SUPPLIED RECORDS Start Marker

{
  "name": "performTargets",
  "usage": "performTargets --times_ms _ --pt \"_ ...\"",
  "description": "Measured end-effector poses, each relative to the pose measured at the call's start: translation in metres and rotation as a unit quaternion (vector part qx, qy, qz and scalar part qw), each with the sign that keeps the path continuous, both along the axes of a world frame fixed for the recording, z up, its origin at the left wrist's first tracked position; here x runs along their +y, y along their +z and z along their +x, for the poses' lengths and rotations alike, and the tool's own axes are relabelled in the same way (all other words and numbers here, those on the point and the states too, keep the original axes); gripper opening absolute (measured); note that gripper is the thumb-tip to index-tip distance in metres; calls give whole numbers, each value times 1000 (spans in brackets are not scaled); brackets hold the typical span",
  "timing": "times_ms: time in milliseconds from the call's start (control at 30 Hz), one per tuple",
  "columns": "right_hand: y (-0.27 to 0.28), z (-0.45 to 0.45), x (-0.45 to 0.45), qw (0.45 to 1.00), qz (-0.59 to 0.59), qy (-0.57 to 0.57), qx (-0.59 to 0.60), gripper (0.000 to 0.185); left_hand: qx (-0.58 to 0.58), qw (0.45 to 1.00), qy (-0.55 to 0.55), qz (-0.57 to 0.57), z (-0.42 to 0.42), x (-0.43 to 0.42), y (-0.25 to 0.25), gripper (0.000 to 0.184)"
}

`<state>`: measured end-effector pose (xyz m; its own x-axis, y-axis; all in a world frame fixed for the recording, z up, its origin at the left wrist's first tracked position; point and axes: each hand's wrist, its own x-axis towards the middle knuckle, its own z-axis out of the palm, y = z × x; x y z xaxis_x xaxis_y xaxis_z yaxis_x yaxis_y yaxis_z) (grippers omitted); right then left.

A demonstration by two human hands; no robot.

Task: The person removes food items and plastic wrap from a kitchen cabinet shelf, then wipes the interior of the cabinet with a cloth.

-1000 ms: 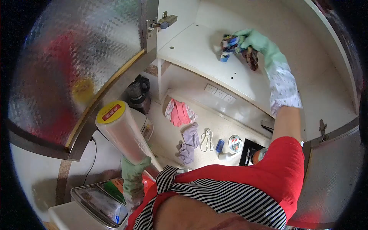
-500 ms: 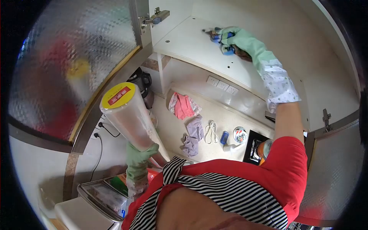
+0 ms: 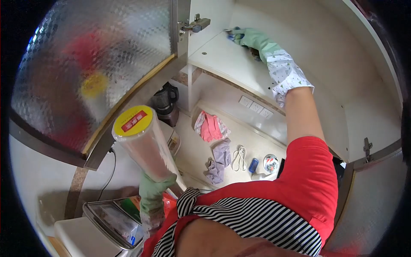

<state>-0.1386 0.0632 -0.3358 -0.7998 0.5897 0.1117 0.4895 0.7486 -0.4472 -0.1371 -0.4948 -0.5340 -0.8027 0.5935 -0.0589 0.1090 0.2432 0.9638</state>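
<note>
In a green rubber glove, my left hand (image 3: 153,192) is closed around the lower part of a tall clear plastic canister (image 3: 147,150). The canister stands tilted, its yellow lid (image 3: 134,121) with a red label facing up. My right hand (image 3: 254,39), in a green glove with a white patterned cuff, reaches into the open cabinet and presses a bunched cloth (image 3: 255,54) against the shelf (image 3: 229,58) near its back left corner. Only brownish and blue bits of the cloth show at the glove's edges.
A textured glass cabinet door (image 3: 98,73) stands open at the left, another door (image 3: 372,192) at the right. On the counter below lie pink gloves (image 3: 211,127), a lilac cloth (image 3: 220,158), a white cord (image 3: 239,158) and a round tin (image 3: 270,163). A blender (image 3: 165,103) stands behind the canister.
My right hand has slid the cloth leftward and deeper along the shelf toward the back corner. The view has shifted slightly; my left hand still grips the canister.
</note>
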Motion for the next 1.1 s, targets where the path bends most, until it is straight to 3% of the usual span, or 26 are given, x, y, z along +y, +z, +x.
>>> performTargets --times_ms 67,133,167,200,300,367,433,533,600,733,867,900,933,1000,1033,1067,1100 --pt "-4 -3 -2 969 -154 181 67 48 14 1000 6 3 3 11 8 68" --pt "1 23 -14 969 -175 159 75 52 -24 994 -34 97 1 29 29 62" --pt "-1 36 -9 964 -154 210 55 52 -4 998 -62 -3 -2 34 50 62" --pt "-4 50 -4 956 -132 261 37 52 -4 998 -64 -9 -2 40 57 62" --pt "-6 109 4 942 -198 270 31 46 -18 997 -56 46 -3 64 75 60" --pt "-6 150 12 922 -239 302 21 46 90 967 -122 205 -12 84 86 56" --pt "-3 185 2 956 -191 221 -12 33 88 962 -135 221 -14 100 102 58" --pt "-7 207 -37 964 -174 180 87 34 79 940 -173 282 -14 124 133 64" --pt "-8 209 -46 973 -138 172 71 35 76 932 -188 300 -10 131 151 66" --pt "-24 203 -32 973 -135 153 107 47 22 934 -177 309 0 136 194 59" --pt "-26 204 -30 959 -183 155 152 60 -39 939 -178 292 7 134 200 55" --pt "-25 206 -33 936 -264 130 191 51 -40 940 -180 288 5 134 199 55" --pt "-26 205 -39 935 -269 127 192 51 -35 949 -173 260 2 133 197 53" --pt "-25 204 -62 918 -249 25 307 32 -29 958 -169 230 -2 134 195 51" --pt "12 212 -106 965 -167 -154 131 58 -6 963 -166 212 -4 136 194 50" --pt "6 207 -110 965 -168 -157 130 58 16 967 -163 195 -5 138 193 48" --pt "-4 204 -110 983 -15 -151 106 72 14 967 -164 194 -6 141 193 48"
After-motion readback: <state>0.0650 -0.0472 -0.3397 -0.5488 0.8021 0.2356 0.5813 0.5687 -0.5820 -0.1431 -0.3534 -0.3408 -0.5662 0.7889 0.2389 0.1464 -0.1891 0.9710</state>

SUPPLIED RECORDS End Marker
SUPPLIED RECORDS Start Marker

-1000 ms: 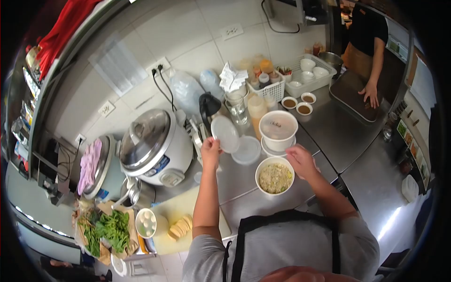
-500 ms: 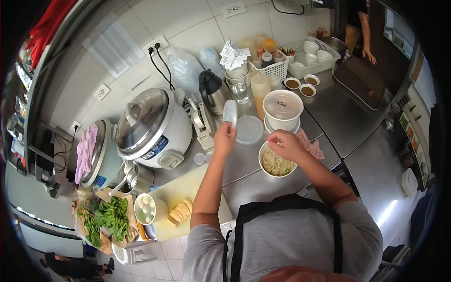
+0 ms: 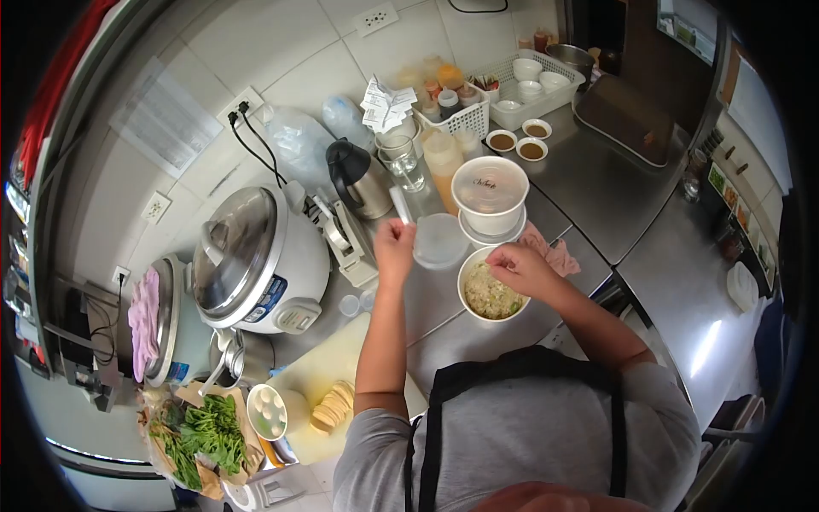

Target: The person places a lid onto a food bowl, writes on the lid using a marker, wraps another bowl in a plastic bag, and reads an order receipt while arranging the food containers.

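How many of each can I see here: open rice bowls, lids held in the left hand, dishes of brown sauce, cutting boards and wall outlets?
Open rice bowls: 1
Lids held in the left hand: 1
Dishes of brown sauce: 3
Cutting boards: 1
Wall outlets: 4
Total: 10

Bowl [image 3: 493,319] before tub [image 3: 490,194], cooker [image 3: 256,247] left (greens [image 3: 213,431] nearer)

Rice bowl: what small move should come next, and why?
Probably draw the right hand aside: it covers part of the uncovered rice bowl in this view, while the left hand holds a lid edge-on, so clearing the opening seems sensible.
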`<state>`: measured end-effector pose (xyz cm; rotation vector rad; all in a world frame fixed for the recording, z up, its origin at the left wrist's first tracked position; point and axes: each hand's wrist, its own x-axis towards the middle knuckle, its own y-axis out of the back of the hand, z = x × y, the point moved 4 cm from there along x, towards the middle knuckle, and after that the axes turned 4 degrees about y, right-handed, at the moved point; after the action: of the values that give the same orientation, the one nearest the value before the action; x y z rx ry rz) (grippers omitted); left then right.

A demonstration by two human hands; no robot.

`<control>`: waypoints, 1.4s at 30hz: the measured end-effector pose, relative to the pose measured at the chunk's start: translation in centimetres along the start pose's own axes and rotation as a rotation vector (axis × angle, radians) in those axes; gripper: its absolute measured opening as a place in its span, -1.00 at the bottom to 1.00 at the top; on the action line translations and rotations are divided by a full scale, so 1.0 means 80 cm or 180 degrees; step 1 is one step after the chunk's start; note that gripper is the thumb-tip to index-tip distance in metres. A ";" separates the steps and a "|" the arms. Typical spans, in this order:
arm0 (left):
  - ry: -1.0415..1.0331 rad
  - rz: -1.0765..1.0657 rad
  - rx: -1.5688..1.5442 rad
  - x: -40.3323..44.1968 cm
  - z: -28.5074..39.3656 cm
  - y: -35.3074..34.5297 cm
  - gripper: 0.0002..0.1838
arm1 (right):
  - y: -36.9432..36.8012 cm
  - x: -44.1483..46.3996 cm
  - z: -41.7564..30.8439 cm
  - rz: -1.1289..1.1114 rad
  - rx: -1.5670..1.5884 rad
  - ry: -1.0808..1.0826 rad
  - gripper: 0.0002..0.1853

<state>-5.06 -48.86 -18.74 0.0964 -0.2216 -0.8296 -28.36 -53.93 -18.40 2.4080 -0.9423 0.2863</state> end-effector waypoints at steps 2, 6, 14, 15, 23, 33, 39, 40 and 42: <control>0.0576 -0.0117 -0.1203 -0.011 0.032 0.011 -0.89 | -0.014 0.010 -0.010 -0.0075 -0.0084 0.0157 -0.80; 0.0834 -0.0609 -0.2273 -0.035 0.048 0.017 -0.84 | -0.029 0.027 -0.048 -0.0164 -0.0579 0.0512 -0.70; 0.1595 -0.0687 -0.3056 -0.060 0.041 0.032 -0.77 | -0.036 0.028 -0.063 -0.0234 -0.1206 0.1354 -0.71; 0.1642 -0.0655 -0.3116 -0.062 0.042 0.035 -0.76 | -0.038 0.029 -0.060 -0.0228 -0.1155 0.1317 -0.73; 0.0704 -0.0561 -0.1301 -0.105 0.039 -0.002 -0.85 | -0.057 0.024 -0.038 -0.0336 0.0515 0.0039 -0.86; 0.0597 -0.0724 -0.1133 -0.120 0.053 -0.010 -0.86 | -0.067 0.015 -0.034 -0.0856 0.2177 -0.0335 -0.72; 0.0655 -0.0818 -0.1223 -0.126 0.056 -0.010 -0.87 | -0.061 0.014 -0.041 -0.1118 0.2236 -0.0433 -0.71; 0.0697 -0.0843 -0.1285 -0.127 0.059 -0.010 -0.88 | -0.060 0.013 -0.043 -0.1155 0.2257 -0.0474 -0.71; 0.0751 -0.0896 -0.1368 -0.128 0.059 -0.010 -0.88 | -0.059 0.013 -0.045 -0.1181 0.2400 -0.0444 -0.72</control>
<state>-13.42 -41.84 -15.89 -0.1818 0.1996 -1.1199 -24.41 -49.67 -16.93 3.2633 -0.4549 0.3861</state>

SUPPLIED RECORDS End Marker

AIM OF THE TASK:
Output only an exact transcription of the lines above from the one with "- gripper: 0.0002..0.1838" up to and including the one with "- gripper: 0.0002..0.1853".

ANSWER TO THE EXERCISE:
  - gripper: 0.0002..0.1838
arm1 (right):
  - y: -36.9432..36.8012 cm
  - x: -44.1483..46.3996 cm
  - z: -41.7564..30.8439 cm
  - rz: -1.1289..1.1114 rad
  - rx: -1.5670..1.5884 rad
  - ry: -1.0808..1.0826 rad
  - gripper: 0.0002..0.1853

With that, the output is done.